Welcome to NumIO ensembles!

ensembles is a helper for the NumIO benchmarking tool. It aims to be quick to learn and easy to use as well as well as providing a set of standardized tests.

When running applications on a cluster computing environment there are often other jobs applications running in the background. ensembles replicates an environment like this using background daemons. These generate background noise that emulate things like grep or a file download.

Features

This is a list of currently available features in NumIO ensembles. If you're not sure about what it can do check these:

  • friendly command line interface
  • install by downloading the single file release build
  • add easy to customize background workloads to your benchmarks to simulate real cluster computing environments
  • different modes allow standardized tests, which can still be customized to better fit your needs

Setup

dependencies

the script needs srun and NumIO installed. make sure you have these first!

the binary

ensembles itself is conveniently bundled into a single executable file. Just download the latest release from github and you will be ready to run it on your system.

Background Daemons

Types of Deamon

Besides the main Benchmark NumIO ensembles also spawns some daemons to create background noise. These are used to create a more realistic environment for to run the benchmark in. There are a few premade daemons:

Chatty

This is a daemon that creates a lot of network usage. Usually a single program not use this much network.

It is still useful to simulate a high combined network load.

Disk

This daemon creates a lot of disk I/O. It can be used to simulate something like a grep task.

CPU

This daemon creates a lot of load on the CPU. You can use it to simulate a compute task or similar.

Daemons In Advanced Mode

In advanced mode you will find the custom subcommand. This command lets you decide how many of the different daemons you want to run in the background. Use this feature to simulate a workload that is not standardized, but realistic for your system.

Running

you can run ensembles by starting the script. get a list of subcommands by running ensembles --help. you can also get help for a subcommand by running ensembles ${subcommand} --help. for example if you want help with the advanced command then you can run ensembles advanced --help for the custom subcommand of advanced you can type ensembles ${subcommand} advanced custom --help.

simple mode

This most basic run looks like ensembles simple. It will run the standard benchmark.

In most cases you will have to specify the path that NumIO is installed in ensembles --numio-path /home/${yn}/IO-partdiff/numio-posix simple. If you have numio installed globally you can skip this.

advanced mode

Ensembles also has an advanced mode. This mode provides some more fine grained control.

empty

A benchmark with little background noise.

balanced

A benchmark with a medium amount of background noise.

peak

A benchmark with a lot of background noise.

custom

A benchmark with customizable background daemons. You will have to specifiy the number of background daemons for this one.

Development

You want to work on this codebase? Great! Just make sure you follow the black coding style.

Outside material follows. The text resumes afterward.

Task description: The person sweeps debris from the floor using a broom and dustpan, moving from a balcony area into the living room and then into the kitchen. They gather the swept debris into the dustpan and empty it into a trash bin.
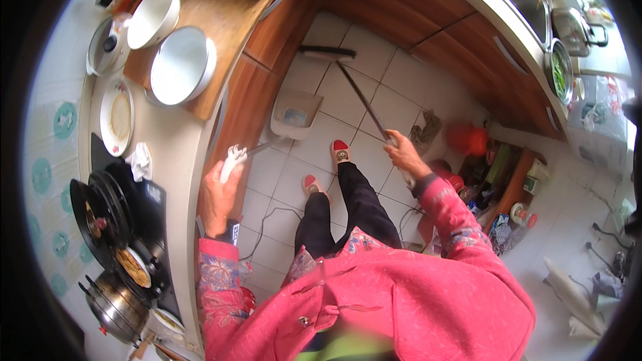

The next step will guide you through the project structure.

Setting up your Environment

If you want to work on this program the setup is different from just running it, which should ideally only require an executable file.

Get python working

There is a good chance this is already working on your system. Check if either python --version or pip --version return an error. If these work you can skip this step.

If you have access to Spack you get one by running spack load -first python. Else you can also use your package manager of choice.

Setting up the venv

It is generally not recommended to install python dependencies globally since this might mess up your environment.

python -m venv /path/to/new/virtual/environment

Dependencies

NumIO ensembles uses a few python libraries.

python 3.9

Numio ensembles is currently built against python 3.9, but later versions should work too.

typer

NumIO ensembles uses typer for parsing cli args and pretty printing help pages etc.

rich

rich is used for pretty printing the output. it's also used in the background by typer.

typing extensions

typing extensions provide better type hints.

python dateutil

python dateutil is used to convert times to human readable formats.

pyinstaller

PyInstaller is used to generate the executable folder.

Project Structure

The project structure for NumIO ensembles is not very complicated and you should be able to get started easily.

main.py

This serves as the entrypoint to the application.

When developing it is recommended to start the program like so: ./src/main.py [args]

advanced.py

This file contains definitions for the advanced command line mode containing fine grained configurations.

batch.py

This file can launch batch jobs.

config.py

This handles general config like logging.

daemon.py

The premade background daemons are stored in this file.

global_vars.py

This stores all global variables.

mpirun.py

This provides classes to interact with srun and mpirun.

numio.py

This provides classes to interact with numio.

pretty_print.py

This provides classes to display more complicated things on the command line.

Building the docs

The docs are written in mdBook. Check their docs if you want to edit them. A flake.nix and justfile are provided in the git repo. If you have nix with flakes set up you can edit the docs by running nix develop. This will make all dependencies available as long as you are in the shell it creates. You can run just -l to find all relevant commands for development.